Son épouse l’écoute & s’unit à son chant,
Son fils, entre ses bras, s’endort en souriant.
O cabanes du pauvre ! Asyles respectables
Des plaisirs sans remords, des vertus véritables ;
Loin des vices polis & de l’ami trompeur,
C’est chez vous que le cœur peut rencontrer un cœur.
C’est-là que l’équité, la candeur de nos peres,
Les biens de l’âge d’or, ne sont pas des chimères.
Mais voici le moment où l’astre des saisons
Fait gémir nos climats brûlés de ses rayons.
Il descend du Cancer au monstre de Némée,
Il revêt de splendeur la nature enflammée.

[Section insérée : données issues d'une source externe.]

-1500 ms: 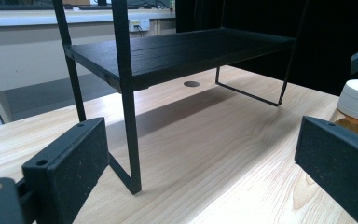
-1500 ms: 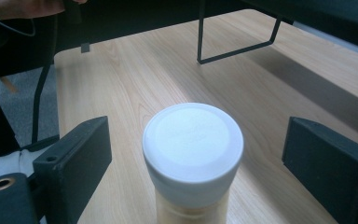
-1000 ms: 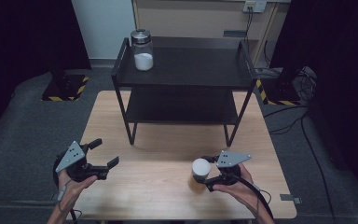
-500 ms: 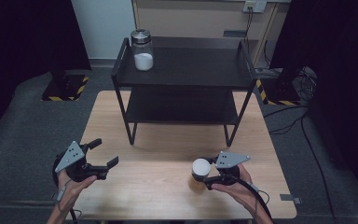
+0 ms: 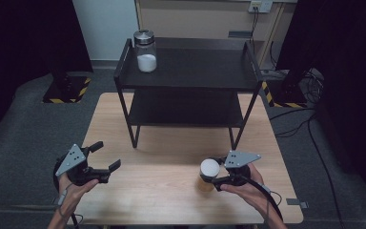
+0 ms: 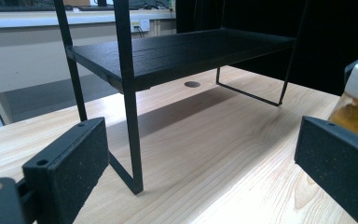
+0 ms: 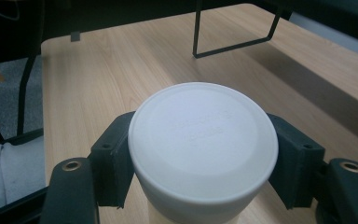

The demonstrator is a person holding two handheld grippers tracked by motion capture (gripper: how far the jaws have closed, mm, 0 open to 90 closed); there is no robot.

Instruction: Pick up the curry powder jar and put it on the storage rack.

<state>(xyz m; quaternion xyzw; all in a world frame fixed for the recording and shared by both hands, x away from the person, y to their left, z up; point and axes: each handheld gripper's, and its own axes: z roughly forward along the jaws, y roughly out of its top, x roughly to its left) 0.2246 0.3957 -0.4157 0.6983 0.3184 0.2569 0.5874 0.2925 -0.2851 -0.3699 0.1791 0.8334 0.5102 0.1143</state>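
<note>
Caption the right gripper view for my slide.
Right tool clamps a white-lidded amber jar above the light wooden table.

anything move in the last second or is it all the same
Almost nothing changed. The right gripper stays shut on the white-lidded jar at the same spot on the wooden table. The left gripper stays open and empty near the front left. The glass jar on the black shelf rack has not moved.

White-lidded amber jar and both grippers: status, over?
Right gripper shut on white-lidded amber jar, upright at the wooden table front. Left gripper open, empty. Black metal shelf rack stands ahead.
</note>
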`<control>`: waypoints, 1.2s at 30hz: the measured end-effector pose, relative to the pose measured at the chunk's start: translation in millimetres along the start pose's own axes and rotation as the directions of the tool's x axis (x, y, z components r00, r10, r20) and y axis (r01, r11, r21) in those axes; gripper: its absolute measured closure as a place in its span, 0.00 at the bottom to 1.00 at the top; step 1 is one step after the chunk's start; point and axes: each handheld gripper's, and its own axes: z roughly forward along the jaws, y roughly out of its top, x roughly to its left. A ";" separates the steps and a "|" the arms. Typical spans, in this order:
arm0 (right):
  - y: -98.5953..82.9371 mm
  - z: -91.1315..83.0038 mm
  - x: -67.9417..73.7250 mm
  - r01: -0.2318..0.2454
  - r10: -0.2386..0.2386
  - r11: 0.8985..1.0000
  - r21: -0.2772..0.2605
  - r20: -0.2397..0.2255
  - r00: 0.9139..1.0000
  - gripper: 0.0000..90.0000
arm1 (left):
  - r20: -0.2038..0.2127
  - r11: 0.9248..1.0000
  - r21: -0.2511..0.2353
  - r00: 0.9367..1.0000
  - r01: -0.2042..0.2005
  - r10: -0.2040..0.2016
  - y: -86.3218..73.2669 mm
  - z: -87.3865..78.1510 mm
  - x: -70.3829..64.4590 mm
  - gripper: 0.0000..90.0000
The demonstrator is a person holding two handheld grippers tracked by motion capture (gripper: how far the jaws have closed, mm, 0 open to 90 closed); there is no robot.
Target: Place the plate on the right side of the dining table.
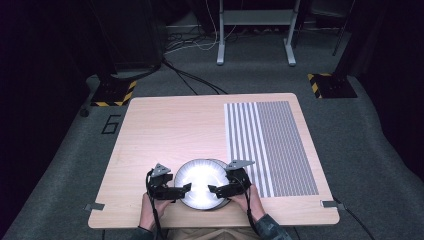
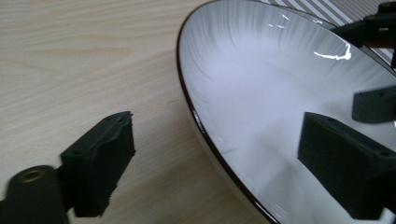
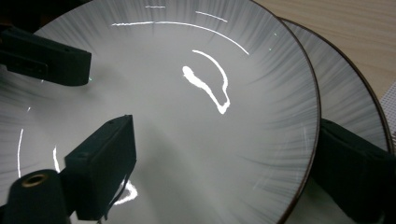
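I start on the left, where my left gripper [image 1: 186, 189] sits at the left edge of the top plate [image 1: 200, 182]. Its fingers [image 2: 100, 161] are spread wide, one out over the bare wood and one over the white inside, with the dark rim running between them. They are not pinching anything yet, as far as I can see. The top plate sits near my side of the bench [image 1: 165, 130], about in the middle, and it rests on a second plate [image 3: 348, 100] that peeks out at the right. Both look like glazed china, white with thin grey streaks and a dark rim. I think they are hard and stiff, a bit heavy, and easy to chip or crack if they knock together. The bright shiny spots tell me the glaze is smooth, so I think it will be slippery under the foam. The rim is thin and curves up, so I judge that is the best place to hold, with one finger above and one below. On the right, my right gripper [image 1: 214, 190] has its fingers [image 3: 102, 163] spread too, one over the inside of the top plate and one outside its rim, above the second plate. Further right lies a striped mat [image 1: 270, 145].
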 end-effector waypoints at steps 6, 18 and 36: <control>-0.4 -2.4 -1.6 -0.023 0.024 1.000 -0.009 0.027 0.999 0.29 | 0.042 0.999 -0.007 0.998 0.041 -0.041 -0.4 0.7 -1.1 0.41; -3.1 -4.5 1.0 -0.045 0.049 0.998 -0.035 0.106 0.993 0.45 | 0.032 0.996 -0.019 0.996 0.085 -0.084 -2.0 -1.1 -6.5 0.53; -8.2 -6.0 -4.4 -0.149 0.171 0.980 -0.131 0.180 0.969 0.75 | -0.030 0.986 -0.084 0.988 0.147 -0.150 -6.8 2.1 -15.6 0.59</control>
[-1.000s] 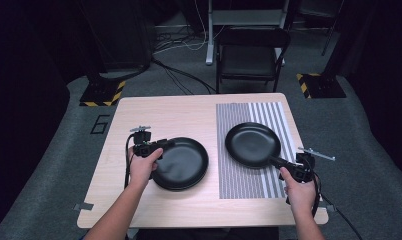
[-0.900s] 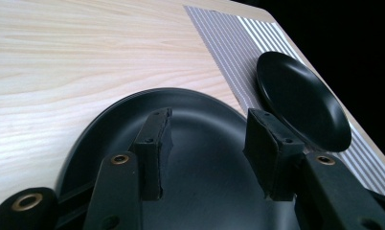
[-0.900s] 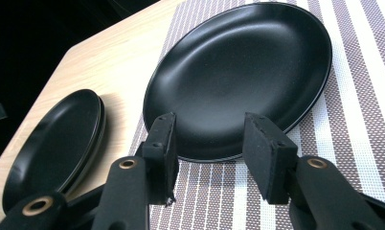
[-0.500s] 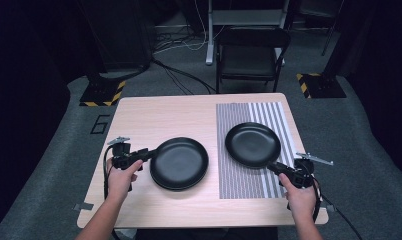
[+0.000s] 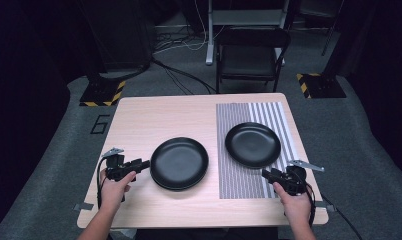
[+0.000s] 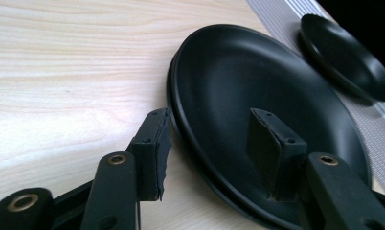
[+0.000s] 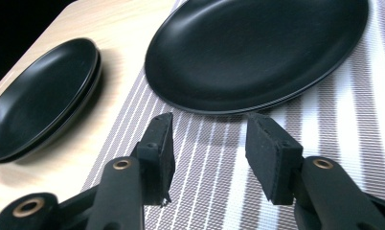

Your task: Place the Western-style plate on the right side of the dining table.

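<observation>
The black plates point(image 5: 179, 163) sit stacked on the wooden table point(image 5: 154, 120), just left of the striped mat point(image 5: 239, 175). The left gripper point(image 5: 145, 164) straddles their rim, jaws apart, gripping nothing. The right gripper point(image 5: 265, 173) gapes empty near another plate point(image 5: 252, 144) on the mat.

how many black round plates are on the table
3, as far as the views show. Two black round plates sit stacked on the bare wood, the stack's double rim clear in the right gripper view. One lies on the striped mat. More could hide within the stack.
</observation>
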A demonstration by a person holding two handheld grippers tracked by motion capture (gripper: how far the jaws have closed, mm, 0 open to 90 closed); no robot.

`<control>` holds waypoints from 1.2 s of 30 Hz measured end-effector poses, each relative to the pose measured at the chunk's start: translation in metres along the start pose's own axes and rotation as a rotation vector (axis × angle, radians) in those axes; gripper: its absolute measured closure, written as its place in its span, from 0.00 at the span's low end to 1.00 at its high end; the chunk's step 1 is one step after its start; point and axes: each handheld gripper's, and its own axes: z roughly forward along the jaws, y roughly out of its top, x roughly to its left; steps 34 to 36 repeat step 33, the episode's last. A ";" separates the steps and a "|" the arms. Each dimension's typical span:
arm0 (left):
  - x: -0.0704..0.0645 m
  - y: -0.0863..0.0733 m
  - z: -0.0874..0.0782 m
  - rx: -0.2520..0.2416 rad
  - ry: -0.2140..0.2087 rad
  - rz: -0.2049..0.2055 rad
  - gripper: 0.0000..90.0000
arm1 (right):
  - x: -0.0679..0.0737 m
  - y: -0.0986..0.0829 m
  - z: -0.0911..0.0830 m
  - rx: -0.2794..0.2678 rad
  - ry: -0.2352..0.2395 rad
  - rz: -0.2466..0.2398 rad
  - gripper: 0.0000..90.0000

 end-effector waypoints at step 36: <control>0.046 -0.004 0.009 0.038 0.174 0.028 0.50 | -0.014 -0.026 0.009 0.013 -0.205 -0.089 0.51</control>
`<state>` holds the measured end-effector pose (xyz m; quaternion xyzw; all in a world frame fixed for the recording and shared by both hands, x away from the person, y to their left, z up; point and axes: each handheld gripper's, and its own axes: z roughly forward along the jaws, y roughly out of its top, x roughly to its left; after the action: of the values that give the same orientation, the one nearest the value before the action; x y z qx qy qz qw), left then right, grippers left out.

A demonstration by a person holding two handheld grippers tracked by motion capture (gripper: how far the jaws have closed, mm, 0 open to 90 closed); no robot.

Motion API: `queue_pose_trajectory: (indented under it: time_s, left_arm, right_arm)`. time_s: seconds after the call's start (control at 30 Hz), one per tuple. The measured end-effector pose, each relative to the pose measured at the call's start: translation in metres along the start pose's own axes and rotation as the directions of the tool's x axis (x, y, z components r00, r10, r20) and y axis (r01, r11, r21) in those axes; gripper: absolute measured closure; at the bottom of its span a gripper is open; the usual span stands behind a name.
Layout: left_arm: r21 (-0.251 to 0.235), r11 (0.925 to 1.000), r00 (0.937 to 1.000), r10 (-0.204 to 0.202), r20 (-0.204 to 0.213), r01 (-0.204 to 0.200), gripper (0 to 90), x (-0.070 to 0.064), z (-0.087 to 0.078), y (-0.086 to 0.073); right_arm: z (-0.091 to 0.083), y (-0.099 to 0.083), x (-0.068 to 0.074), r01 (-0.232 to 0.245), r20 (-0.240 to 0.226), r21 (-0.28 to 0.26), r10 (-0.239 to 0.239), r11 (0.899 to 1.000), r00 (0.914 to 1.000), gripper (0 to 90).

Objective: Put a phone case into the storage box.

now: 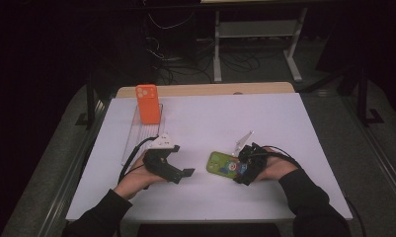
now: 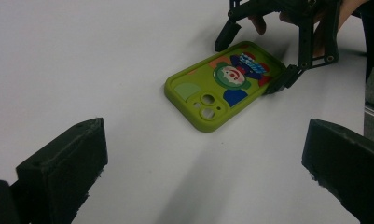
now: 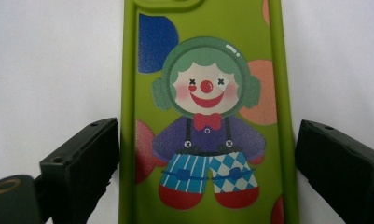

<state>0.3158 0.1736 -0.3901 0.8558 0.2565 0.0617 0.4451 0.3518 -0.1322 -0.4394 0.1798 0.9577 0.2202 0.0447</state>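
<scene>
Green phone case lies flat, back side up, on white table at the near right, printed with a clown figure, 2 camera holes at its far-left end in the left gripper view. Largest to smallest: white table top, wood edge strip at its far side. Clear tray on far left of table, orange phone standing upright at its far end. Clear stand piece just beyond the green case. Left gripper held low over table near left, jaws wide apart, nothing between them, pointed toward the case but well apart from it. Right gripper at the case's near-right end; jaws open, 1 on each long side of the case. In the right gripper view the left jaw sits just beside the case edge, the right jaw has a small gap; contact cannot tell. Person's hands hold both grippers, dark sleeves at bottom.
</scene>
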Motion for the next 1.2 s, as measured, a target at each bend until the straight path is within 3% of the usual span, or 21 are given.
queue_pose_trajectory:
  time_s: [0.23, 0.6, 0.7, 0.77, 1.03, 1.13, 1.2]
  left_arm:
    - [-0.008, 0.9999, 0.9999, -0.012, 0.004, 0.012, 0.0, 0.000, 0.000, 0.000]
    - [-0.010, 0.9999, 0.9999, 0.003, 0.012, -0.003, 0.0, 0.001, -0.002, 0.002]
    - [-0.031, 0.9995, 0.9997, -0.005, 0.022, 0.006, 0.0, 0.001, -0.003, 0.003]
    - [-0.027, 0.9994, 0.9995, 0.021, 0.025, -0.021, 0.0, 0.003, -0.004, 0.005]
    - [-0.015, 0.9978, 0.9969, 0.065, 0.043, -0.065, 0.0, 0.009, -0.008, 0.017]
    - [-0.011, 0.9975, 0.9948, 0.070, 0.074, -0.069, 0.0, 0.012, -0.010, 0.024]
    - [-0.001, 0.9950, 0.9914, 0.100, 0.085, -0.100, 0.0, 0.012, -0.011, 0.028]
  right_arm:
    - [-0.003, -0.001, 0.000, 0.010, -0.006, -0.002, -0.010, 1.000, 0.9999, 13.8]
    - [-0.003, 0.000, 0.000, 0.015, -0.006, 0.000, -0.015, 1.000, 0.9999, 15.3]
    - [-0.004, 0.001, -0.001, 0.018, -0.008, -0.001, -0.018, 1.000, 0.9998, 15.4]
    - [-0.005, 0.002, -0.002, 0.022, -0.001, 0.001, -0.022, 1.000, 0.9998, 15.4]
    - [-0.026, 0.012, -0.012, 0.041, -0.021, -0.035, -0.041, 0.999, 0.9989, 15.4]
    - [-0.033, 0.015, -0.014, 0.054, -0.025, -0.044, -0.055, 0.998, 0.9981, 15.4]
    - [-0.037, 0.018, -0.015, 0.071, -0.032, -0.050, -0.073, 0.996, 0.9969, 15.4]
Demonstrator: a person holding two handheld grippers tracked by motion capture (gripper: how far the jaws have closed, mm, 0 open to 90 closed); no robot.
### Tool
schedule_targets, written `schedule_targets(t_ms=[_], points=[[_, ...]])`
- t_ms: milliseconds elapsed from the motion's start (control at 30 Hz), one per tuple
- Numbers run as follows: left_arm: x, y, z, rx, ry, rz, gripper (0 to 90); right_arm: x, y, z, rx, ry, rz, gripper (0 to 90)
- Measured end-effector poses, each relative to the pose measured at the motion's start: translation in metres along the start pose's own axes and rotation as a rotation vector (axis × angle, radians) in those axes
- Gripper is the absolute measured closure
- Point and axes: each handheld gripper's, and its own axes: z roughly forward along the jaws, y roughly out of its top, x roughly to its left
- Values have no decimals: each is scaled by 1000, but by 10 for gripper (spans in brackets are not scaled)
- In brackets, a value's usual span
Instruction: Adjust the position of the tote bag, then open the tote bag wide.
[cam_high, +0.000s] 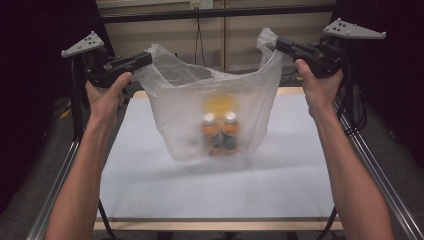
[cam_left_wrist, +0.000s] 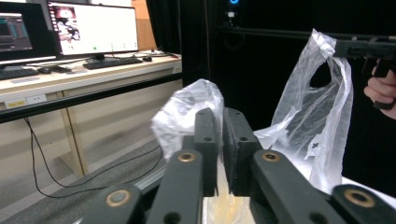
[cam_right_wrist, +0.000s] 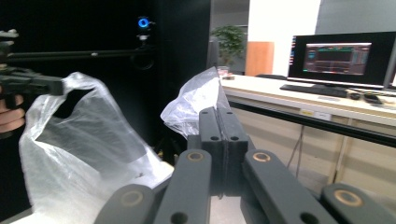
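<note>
Above the table, both grippers clamp the plastic bag, blurring seemingly two bottles.

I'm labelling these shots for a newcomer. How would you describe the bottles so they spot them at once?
Find the white table, then the clear bag hung above it between two tongs. The bottles stand side by side at its bottom: orange, white-capped, blurred by the plastic.

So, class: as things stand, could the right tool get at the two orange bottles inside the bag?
Probably not. The right tool is shut on a handle of the plastic bag, as the left tool is on the other, and the orange bottles sit low inside, walled by film.
</note>
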Motion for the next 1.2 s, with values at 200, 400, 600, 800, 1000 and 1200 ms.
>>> schedule_targets(t_ms=[200,400,600,800,1000,1200], points=[[-5,-2,6,2,0,-4,576,2,-3,0,15,-1,-11,749],[-17,-4,-1,-23,-22,6,354,11,-7,2,13,48,-7,524],[-32,-9,-4,-5,-45,45,377,25,-15,4,55,93,-20,474],[-39,-21,5,34,-121,62,843,32,-26,12,127,146,-39,703],[-37,-36,17,86,-134,63,900,29,-36,16,155,171,-23,899],[-35,-47,21,106,-136,51,900,23,-47,16,173,158,-4,900]])
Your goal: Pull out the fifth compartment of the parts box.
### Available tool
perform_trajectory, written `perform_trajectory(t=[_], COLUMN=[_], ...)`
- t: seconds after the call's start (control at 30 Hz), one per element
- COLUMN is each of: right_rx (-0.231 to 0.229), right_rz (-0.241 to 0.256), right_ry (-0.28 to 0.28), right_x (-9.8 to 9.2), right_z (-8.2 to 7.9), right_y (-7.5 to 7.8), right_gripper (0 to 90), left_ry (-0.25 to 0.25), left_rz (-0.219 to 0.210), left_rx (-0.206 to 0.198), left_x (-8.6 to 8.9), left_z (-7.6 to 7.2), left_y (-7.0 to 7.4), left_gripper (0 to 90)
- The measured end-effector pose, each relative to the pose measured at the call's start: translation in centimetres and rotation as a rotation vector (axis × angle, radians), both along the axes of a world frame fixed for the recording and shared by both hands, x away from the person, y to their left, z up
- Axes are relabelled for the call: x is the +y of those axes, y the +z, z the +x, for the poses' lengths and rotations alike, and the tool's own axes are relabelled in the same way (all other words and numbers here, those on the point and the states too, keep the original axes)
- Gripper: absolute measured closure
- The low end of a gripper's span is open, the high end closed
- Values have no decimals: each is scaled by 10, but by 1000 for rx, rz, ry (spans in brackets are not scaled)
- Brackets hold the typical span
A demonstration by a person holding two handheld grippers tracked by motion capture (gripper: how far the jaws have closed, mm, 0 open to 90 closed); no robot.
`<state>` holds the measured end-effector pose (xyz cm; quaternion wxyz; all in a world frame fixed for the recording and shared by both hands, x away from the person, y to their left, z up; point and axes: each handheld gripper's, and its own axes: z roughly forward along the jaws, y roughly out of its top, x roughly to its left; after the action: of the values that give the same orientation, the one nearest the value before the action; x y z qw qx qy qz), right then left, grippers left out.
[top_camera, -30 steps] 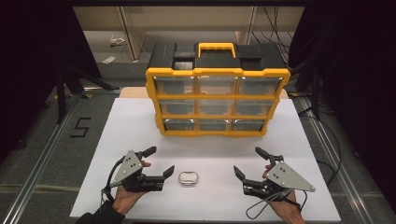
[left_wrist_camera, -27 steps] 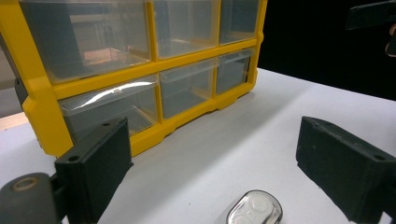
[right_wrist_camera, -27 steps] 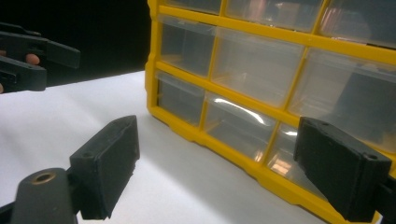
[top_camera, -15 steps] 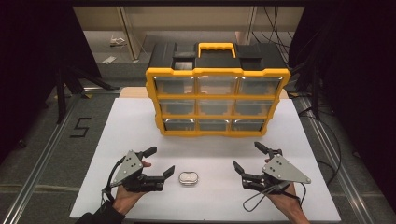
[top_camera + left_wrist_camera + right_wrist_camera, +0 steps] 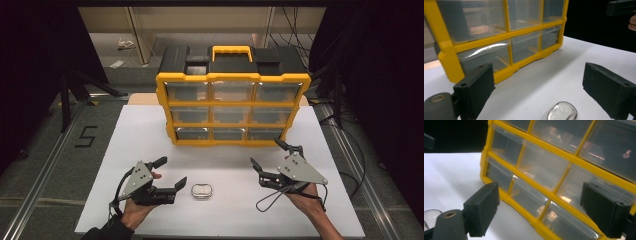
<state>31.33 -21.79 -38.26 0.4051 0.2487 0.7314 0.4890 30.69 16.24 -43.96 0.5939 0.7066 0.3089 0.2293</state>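
A small clear oval case (image 5: 201, 191) lies on the white counter (image 5: 225, 160), just beside the left gripper (image 5: 171, 174), whose jaws gape wide, holding nothing. The right gripper (image 5: 268, 158), equally wide and empty, faces the yellow drawer organizer (image 5: 233, 109).

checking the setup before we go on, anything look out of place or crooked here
Nothing stands out. The yellow drawer organizer stands upright on the white table with every drawer shut. The small silver case lies flat, apart from the open left gripper. The right gripper is open too, holding nothing.
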Motion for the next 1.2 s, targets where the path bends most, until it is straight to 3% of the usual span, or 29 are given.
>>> perform_trajectory(t=[0.2,0.53,0.57,0.83,0.93,0.97,1.2], right_rx=[1,-88,-105,-137,-167,-198,-225], right_rz=[-37,-130,-158,-229,-271,-316,-375], right_ry=[1,-6,-14,-22,-30,-38,-48], right_x=[5,14,17,29,33,35,40], right_z=[9,16,19,28,31,31,38], right_y=[2,12,14,14,13,12,9], right_gripper=[173,203,207,218,226,231,241], left_ry=[0,-5,-3,-11,-14,-14,-15], left_rz=[-12,1,-3,5,7,1,3], left_rx=[9,9,11,14,13,14,14], left_x=[1,0,0,-1,-1,-1,-1], left_z=[1,1,1,1,1,1,1], left_y=[0,0,0,-1,-1,-1,-1], left_gripper=[101,101,101,102,102,102,103])
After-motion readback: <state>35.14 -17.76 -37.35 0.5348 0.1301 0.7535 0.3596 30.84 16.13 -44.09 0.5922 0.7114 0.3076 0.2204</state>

Son orbe étincelant roule sous un ciel pur,
Des campagnes de l’air il argente l’azur,
Et sur le vaste champ de sa longue carrière,
Il verse de son sein des torrents de lumière :
Le fleuve se resserre, & le peuple des eaux
Cherche l’abri d’un antre ou l’ombre des roseaux.
Du sommet des rochers, sur les arides plaines
Déja n’arrive plus le tribut des fontaines :
Le ruisseau qui languit imploroit leurs secours,
Son onde a suspendu son murmure & son cours.
Par des feux dévorants la sève consumée,
Déja ne soutient plus la plante inanimée ;
Et le grain détaché de l’herbe qui pâlit,
Dans le limon poudreux tombe & s’ensevelit.
Le coursier sans vigueur, & la tête panchée,
Jette un triste regard sur l’herbe desséchée.
Le pasteur écarté sous des arbres touffus,
La tête sur la mousse & les bras étendus,
S’endort environné de ses brebis fidelles,
Et des chiens hâletans, qui veillent autour d’elles.
La chaleur a vaincu les esprits & les corps ;
L’ame est sans volonté, les muscles sans ressorts.
L’homme, les animaux, la campagne embrasée,
Vainement à la nuit demandent la rosée.